Geile Sache. Man kann sich also quasi für wenig Geld ein Echolot mit Kartenplotter bauen.|bigeyes
Allerdings suche ich noch ein bezahlbares Outdoor Tablet.
Das einzigste was ich bisher gefunden habe hat leider kein GPS


----------



## angelarnie (22. Januar 2014)

*AW: Echolot für Smartphones oder Tablets.....*

Der Deeper-Smarter-Fischfinder gibt es beim deutschen Händler nordwest-funk.de für 229 Euro. Hat da schon jemand Erfahrungen gesammelt?

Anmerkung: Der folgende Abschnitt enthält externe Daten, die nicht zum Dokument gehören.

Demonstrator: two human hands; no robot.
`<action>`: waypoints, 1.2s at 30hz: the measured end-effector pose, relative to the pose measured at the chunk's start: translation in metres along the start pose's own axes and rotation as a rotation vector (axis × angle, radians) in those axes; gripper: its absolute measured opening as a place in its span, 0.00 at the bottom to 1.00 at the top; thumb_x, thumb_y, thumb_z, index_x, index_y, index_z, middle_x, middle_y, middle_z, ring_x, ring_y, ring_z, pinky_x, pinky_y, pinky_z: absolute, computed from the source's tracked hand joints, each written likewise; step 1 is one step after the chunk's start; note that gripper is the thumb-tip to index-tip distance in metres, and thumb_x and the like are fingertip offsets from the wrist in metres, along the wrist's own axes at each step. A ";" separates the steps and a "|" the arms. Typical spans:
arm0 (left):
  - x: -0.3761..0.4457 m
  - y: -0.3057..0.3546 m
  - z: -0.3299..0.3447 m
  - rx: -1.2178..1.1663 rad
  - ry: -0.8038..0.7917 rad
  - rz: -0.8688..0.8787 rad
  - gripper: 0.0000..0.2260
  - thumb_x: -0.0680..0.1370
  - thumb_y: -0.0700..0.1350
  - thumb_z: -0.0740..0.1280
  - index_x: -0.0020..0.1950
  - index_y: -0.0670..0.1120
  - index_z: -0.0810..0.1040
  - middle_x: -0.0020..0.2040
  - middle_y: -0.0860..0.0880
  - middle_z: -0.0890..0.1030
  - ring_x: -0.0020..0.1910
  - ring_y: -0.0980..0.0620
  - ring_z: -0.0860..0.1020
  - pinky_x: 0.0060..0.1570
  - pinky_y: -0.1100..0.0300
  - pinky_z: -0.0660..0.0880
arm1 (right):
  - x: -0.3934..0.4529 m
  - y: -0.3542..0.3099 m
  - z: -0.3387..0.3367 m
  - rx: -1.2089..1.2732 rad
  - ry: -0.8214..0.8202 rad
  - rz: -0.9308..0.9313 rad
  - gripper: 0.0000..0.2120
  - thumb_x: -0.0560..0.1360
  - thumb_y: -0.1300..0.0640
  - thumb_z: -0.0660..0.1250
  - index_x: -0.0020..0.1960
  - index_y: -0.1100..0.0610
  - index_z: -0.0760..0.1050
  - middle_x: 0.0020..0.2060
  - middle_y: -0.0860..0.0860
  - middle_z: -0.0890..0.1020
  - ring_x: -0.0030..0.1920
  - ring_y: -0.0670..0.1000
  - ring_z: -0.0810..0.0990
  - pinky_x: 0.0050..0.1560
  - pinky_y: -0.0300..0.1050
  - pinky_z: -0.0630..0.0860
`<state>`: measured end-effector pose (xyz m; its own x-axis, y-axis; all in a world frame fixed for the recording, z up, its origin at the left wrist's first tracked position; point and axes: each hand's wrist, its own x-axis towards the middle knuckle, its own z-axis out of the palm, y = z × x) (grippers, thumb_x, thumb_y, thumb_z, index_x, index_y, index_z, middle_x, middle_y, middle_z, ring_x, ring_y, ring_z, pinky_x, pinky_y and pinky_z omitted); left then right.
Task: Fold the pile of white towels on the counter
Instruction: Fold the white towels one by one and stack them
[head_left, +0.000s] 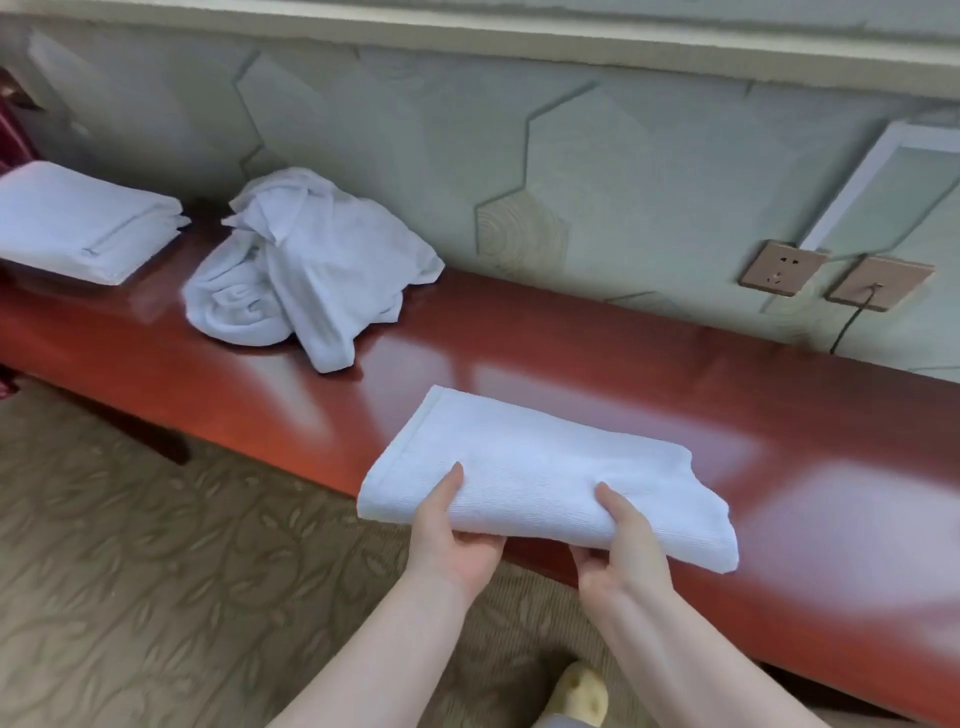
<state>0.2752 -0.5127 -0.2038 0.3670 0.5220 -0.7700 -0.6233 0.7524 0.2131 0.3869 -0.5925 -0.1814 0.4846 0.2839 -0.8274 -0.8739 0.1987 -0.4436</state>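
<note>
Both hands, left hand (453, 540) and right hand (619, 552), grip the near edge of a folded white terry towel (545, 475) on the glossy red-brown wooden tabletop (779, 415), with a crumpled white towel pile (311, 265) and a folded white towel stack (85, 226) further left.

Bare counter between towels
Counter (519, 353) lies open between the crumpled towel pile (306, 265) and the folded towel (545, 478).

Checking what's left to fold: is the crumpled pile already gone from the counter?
No, a crumpled pile of white towels still lies on the counter, between the folded stack and the towel in both hands.
</note>
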 end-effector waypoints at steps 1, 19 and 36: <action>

Gesendet von meinem GT-N7000 mit Tapatalk


----------



## chko (22. Januar 2014)

*AW: Echolot für Smartphones oder Tablets.....*

Nen Vereinskollege hat es bereits vor 1,5 Jahren bestellt als es noch in der entwicklung war. Er hat es vor par Wochen geliefert bekommen und hat es wieder zurück geschickt da er an den selbern Stellen immer verschiedene Tiefen angezeigt bekommen hat. Das dann jeder China Fischfinder genauso. Is zwar ganz nett das man es mit dem Smartphone oder Tablet verbinden kann aber das wars dann auch schon. Kauft euch nen Lowrance Smartcast 25 so wie ich eins hab das ist wesentlich genauer und hatte bis jetzt noch keine Abweichungen beim Loten


----------



## angelarnie (23. Januar 2014)

*AW: Echolot für Smartphones oder Tablets.....*



chko schrieb:


> Nen Vereinskollege hat es bereits vor 1,5 Jahren bestellt als es noch in der entwicklung war. Er hat es vor par Wochen geliefert bekommen und hat es wieder zurück geschickt da er an den selbern Stellen immer verschiedene Tiefen angezeigt bekommen hat. Das dann jeder China Fischfinder genauso. Is zwar ganz nett das man es mit dem Smartphone oder Tablet verbinden kann aber das wars dann auch schon. Kauft euch nen Lowrance Smartcast 25 so wie ich eins hab das ist wesentlich genauer und hatte bis jetzt noch keine Abweichungen beim Loten



Danke, gut zu wissen.

Gesendet von meinem GT-N7000 mit Tapatalk


----------



## steffen287 (23. Januar 2014)

*AW: Echolot für Smartphones oder Tablets.....*

Hat Jemand die Vexilar T-Box und kann was dazu sagen ???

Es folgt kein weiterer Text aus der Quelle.